We’re almost the end of the year and we all know what that means. It’s time when you need to take a deep dive into planning your annual digital marketing budget. If you manage and execute most of your marketing activities in house, or if you outsource to a marketing agency, your digital marketing budget is the wellspring for your annual strategy. It will go a good long way towards explaining your performance in the forthcoming year.
A new year is a new beginning. It brings opportunities for growth as well as change in your digital marketing strategies. You could be entering new territories, launching new products or trying out new marketing channels in order to build brand awareness.
In fact, according to a recently conducted study regarding the state of content marketing, 62% of digital marketers are planning to boost their content marketing budget this coming year. More spending means more risk; however it also means far more opportunities.
Work Backwards From The Results You’re Trying To Attain
It’s difficult to broach the subject of budgeting for progress without at least dipping a toe into corporate finance (nothing far too technical here, however this is a post on budgeting). There are a number of different methods which organisations use to build their digital marketing budgets. Some, such as incremental budgeting, have been in use for quite some time, while others, such as zero-based budgeting, are newer to the group.

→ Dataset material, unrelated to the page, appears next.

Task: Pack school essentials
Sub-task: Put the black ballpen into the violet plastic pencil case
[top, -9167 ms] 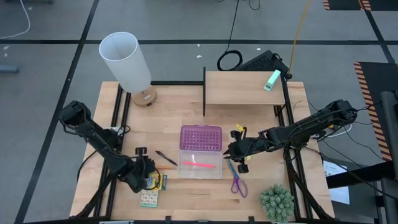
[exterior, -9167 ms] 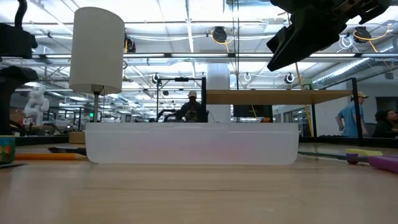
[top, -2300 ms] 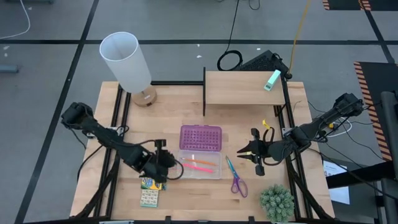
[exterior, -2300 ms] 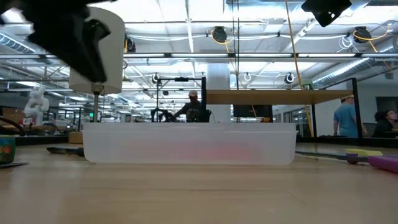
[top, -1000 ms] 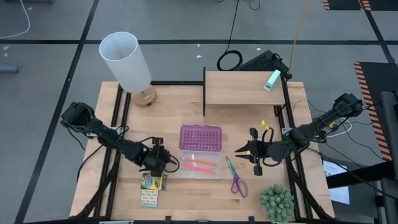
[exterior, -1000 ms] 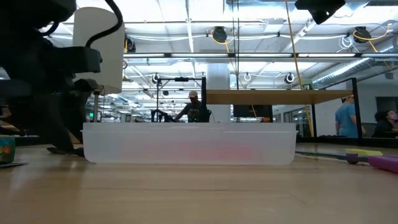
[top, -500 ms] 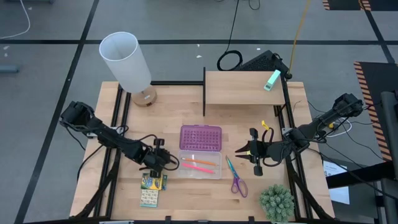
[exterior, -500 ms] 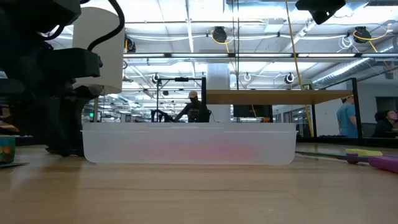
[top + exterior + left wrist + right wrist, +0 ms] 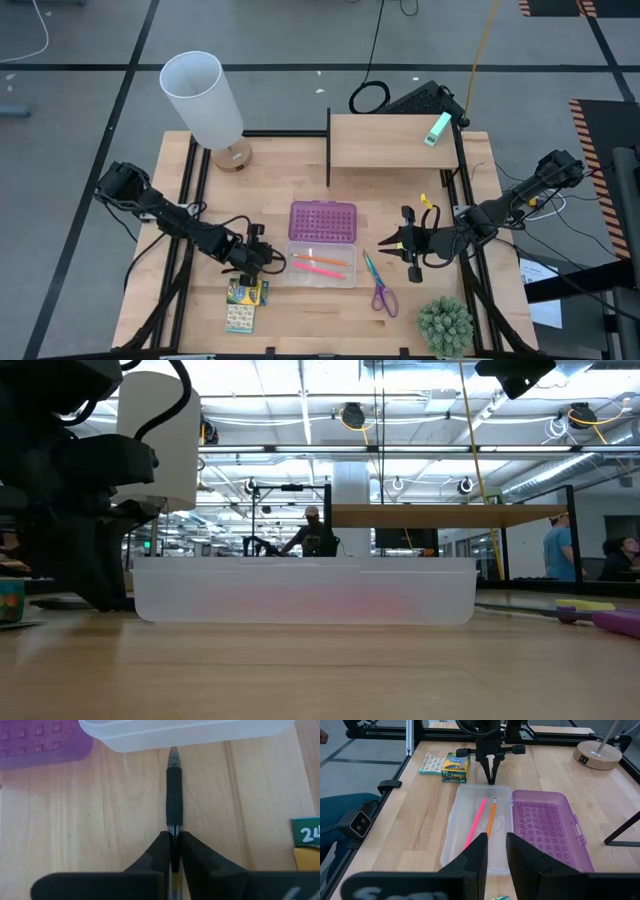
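A clear case (image 9: pixel 320 265) holds a pink pen (image 9: pixel 476 822) and an orange pencil (image 9: pixel 491 817); its purple studded lid (image 9: pixel 323 221) lies open on the far side. My left gripper (image 9: pixel 271 262) is down at the case's left wall, shut on a dark pen (image 9: pixel 173 795) that lies on the table. The yellow-green crayon box (image 9: pixel 246 293) and a pale patterned pack (image 9: pixel 238 318) lie near it. Purple-handled scissors (image 9: pixel 381 291) lie right of the case. My right gripper (image 9: pixel 386 243) hovers open beyond them, holding nothing. My left gripper pinches the dark pen between its two fingers just behind the black grip (image 9: pixel 173 831). The fingers come slanting down from the table's left and lie along the pen. The pen rests on the table with its tip (image 9: pixel 173 754) at the case's left wall.
A white lamp (image 9: pixel 205 100) stands at the far left. A wooden shelf (image 9: pixel 390 140) with a mint-green block (image 9: pixel 437 128) stands at the back. A small plant (image 9: pixel 445 325) sits at the near right corner. People show in the room behind.
My left gripper has edged a little toward the case's left wall, staying low over the table. My right arm has kept still.
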Motion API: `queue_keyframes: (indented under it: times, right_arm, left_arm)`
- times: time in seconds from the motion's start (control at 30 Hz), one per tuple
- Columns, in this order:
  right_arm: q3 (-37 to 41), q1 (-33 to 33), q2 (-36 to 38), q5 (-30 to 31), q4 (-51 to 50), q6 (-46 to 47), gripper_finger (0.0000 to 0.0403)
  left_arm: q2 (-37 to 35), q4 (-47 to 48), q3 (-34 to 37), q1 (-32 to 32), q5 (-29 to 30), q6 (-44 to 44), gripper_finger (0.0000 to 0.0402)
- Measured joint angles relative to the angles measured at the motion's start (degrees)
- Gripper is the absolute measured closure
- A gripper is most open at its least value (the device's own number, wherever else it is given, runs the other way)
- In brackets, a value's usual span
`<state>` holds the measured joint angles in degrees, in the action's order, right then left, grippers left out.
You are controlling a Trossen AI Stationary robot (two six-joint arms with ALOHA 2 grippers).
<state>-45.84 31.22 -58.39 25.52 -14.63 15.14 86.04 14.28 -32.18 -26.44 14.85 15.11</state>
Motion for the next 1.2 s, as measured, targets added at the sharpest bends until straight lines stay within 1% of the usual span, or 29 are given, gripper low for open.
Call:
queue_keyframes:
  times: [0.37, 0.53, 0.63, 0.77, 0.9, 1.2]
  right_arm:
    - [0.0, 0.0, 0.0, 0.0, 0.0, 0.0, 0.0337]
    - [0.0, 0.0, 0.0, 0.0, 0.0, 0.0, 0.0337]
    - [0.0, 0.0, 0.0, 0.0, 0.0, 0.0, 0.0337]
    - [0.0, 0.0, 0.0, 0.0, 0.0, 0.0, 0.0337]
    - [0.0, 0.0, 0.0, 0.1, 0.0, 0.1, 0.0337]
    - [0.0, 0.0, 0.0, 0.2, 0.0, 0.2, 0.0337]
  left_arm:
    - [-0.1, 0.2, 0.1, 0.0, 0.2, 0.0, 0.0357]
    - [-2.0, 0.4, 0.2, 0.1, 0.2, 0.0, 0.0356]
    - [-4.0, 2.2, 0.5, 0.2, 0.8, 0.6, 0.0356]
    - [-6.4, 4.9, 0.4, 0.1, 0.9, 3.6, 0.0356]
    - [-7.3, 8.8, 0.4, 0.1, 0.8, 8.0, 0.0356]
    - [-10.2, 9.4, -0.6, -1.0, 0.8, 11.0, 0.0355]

Traditional Budgeting Methods
- Incremental Budgeting: making use of the previous period’s budget and performance to make changes incrementally to the next period’s budget.
- Rolling or Perpetual Budgeting: maintaining a budget which always lasts for a fixed period of time (for example, having a budget which endlessly forecasts for the next 12 months, whether it’s January or April).
- Ad Hoc Budgeting: rationalising the costs of individual projects as required.
Newer Budgeting Methods
- Zero-based Budgeting: a method of budgeting in which the budget for each new period is built from scratch and every expense needs to be justified.
- Activity Budgeting: using marketing or organisational initiatives costs themselves and the returns they are expected to generate to build a budget (as opposed to incremental budgeting, which looks at how much your organisation spent on an initiative in the previous period in order to budget for the next period)
Ditch The Short-Termism And Fixation With ROI
Budgets need to involve more investment in upper funnel strategies as these help build first-party audiences in addition to setting brands up for longer-term gains. As well, brands dedicate budget to get users to their website, however that’s where it stops.
There needs to be a move in outlook when it comes to this fixation on return on investment particularly when it comes to upper-funnel marketing. Getting users to a site is one part of the strategy but getting them to convert is a bigger challenge. In addition, there is also a reluctance to spend money on website design and CX because you might not see an immediate return, but this is such a vital part of the end-to-end customer experience.